Bereits in den 1890er Jahren hatte es im nördlich von Zürich gelegenen Bülach den Versuch einer bodenreformerischen Genossenschaftssiedlung gegeben. Initiator des Obstbaugenossenschaft Heimgarten genannten Projektes, das 1907 in Konkurs ging, war der Volkswirt, Lebensreformer und Theosoph Julius Sponheimer. Anfang der 1930er Jahre weckte Werner Zimmermann, unter anderem ein Anhänger der Freiwirtschaftsbewegung Silvio Gesells, neues Interesse an der Siedlungsidee. Impulse in diesem Zusammenhang hatte Zimmermann unter anderem von Duchoborzen empfangen, deren Siedlungen in British Columbia er während einer Weltreise besucht hatte. Ein weiterer Anstoß für ihn war die Obstbau-Siedelung Eden bei Oranienburg, die er anlässlich eines vegetarischen Kongresses kennengelernt hatte. Zimmermann, der die bodenreformerische Siedlungsidee mit Gesellschen Freilandutopie verband, fand in dem Zürcher Reformhausbesitzer Rudolf Müller (1899 bis 1986) sowie in Paul Enz (1898 bis 1991), dem Mitbegründer des Wirtschaftsring WIR, die entscheidenden Mitstreiter.[1] Rudolf Müller war es schließlich, der das Siedlungsprojekt konkret umsetzte, allerdings unter Mitwirkung der beiden anderen Genannten.

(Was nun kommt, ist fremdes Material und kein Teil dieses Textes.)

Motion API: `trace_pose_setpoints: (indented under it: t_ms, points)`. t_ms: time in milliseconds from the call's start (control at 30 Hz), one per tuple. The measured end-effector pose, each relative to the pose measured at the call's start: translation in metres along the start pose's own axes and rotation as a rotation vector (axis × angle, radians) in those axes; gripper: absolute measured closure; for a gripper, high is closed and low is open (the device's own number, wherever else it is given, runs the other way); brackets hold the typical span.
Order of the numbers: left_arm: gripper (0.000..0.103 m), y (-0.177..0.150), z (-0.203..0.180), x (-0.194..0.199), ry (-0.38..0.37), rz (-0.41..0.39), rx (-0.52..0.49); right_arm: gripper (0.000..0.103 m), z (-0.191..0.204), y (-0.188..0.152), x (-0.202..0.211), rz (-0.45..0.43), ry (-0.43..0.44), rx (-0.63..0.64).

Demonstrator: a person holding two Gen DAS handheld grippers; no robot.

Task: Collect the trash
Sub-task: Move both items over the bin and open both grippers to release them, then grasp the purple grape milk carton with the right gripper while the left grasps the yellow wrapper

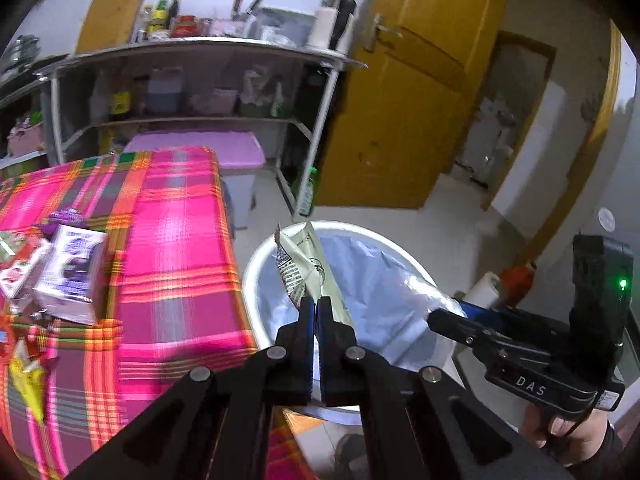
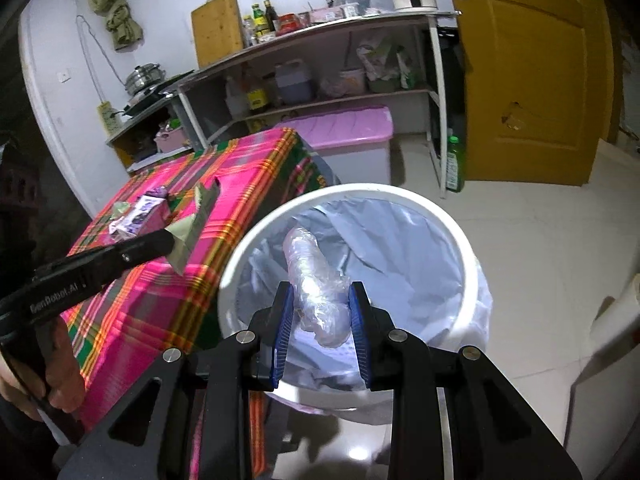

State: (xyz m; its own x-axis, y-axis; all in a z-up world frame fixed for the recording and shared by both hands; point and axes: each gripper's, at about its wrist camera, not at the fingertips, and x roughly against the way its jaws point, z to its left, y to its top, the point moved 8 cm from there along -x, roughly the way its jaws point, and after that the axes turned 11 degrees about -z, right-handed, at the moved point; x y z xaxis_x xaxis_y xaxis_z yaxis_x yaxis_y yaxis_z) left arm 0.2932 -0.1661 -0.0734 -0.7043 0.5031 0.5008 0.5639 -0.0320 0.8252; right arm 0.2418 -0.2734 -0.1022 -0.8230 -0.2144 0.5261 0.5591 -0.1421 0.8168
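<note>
White bin [image 2: 432, 216] with pale liner is my landmark. My left gripper [image 1: 316, 308] has its jaws pressed together, pinching a flat beige wrapper [image 1: 310, 258] by its lower edge; the wrapper stands upright over the bin's near-left rim. My right gripper [image 2: 320, 316] has its jaws partly spread, pinching a crumpled wad of clear plastic film [image 2: 316, 280] over the bin's mouth. Left of the bin, touching its side, is the worktop under a pink plaid cloth [image 1: 176, 240]. A purple-and-white carton [image 1: 70, 274] and loose wrappers [image 1: 26, 372] lie there, well apart from the bin.
</note>
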Motion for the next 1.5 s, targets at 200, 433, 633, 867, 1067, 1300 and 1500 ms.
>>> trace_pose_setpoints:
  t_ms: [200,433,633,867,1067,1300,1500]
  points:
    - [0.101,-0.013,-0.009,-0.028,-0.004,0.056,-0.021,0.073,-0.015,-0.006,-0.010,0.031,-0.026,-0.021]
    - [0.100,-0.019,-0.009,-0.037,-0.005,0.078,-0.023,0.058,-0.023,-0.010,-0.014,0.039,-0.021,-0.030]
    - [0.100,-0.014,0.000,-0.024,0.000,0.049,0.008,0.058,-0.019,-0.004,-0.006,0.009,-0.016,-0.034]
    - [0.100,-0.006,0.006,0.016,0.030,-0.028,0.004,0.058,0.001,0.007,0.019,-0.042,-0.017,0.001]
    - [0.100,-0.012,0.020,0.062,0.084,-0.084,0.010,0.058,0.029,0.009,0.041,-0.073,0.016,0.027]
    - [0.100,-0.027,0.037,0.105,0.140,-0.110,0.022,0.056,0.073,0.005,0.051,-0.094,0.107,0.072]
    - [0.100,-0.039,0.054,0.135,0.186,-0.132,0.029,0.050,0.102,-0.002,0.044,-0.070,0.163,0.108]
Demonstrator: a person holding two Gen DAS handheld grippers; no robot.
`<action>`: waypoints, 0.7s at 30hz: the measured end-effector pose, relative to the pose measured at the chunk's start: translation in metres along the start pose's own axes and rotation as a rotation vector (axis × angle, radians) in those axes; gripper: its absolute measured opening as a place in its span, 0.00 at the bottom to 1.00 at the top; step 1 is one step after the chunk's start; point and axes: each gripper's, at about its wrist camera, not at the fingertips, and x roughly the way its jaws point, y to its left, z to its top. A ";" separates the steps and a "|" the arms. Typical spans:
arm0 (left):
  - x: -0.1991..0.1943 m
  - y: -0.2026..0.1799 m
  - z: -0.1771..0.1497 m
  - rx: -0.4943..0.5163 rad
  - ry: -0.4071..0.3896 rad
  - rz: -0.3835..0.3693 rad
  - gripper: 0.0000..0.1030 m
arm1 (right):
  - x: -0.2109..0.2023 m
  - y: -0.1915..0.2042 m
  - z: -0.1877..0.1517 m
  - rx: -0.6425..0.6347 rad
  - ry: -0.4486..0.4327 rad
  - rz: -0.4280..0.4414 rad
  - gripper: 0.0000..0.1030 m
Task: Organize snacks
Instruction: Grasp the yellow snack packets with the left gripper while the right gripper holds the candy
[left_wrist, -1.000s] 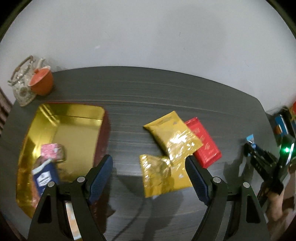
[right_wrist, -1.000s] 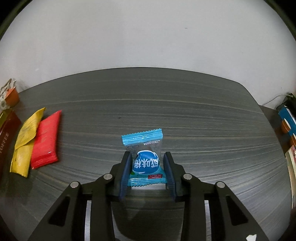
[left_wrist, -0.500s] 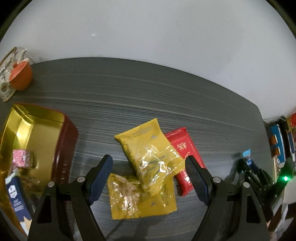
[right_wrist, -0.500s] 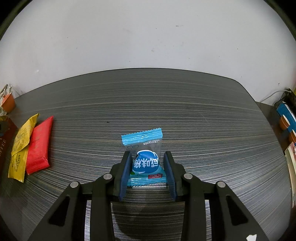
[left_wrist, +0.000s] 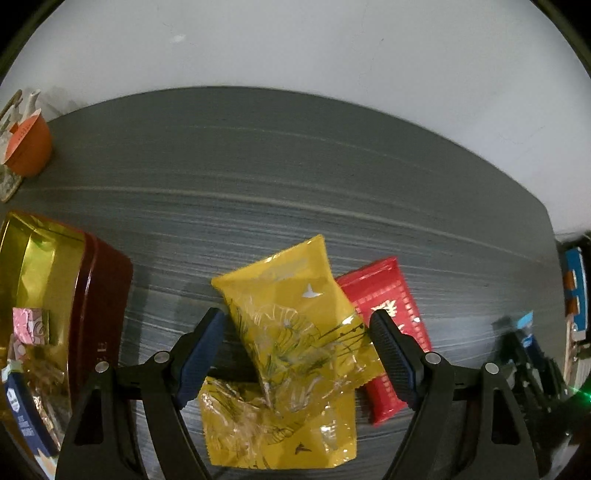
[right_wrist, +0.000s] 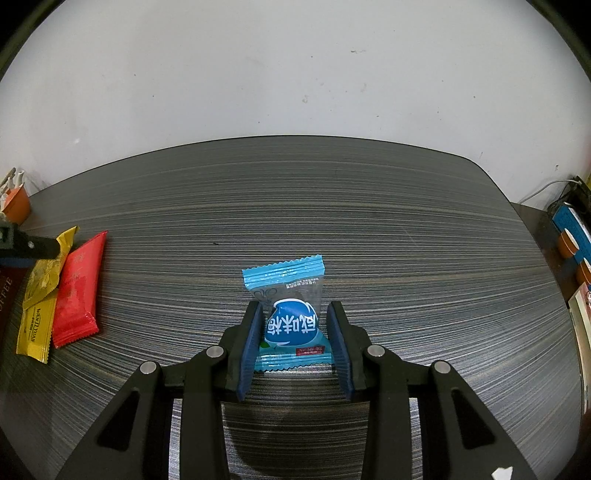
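My left gripper hangs open just above two overlapping yellow snack packets, the upper one lying between its fingers and the lower one under it. A red packet lies against their right side. The red tin with a gold lining stands at the left and holds a pink packet and a dark blue one. My right gripper is shut on a blue candy packet, low over the dark table. The yellow and red packets show far to its left.
An orange cup and a teapot stand at the table's back left corner. Blue boxes and other clutter sit beyond the table's right edge. A white wall runs behind the dark striped table.
The left gripper has moved right from the tin and lower, so the yellow packets now sit between its open fingers. The right gripper has stayed in place with the blue packet.
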 end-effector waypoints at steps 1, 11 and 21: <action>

Im Mai 1932 kaufte das Reformhaus Müller rund 73 000 Quadratmeter Land, zwei Monate später wurde die Siedlungs- und Gartenbau-Genossenschaft (SIGA) gegründet, die den Boden übernahm. Im Herbst 1931 standen die ersten Häuser. Unterstützt wurde das Projekt durch den in Bassersdorf ansässigen Bauunternehmer Alfred Spaltenstein und den Architekten Hermann Schürch. Beide gehörten dem Vorstand der SIGA an. Etwa ein Drittel des Geländes war für eine Gemeinschaftswiese reserviert.

In der Siedlung lebten 1937 13 Familien und sechs alleinstehende Personen, insgesamt 39 Erwachsene und 22 Kinder. Sie wohnten in 13 Einzel- und zwei Dreifamilienhäusern. Unter ihnen waren die Schauspielerin Elsie Attenhofer und der Kabarettist Max Werner Lenz. Später zog auch Elsie Attenhofers Ehemann, der Germanist Karl Schmid, in die Siedlung.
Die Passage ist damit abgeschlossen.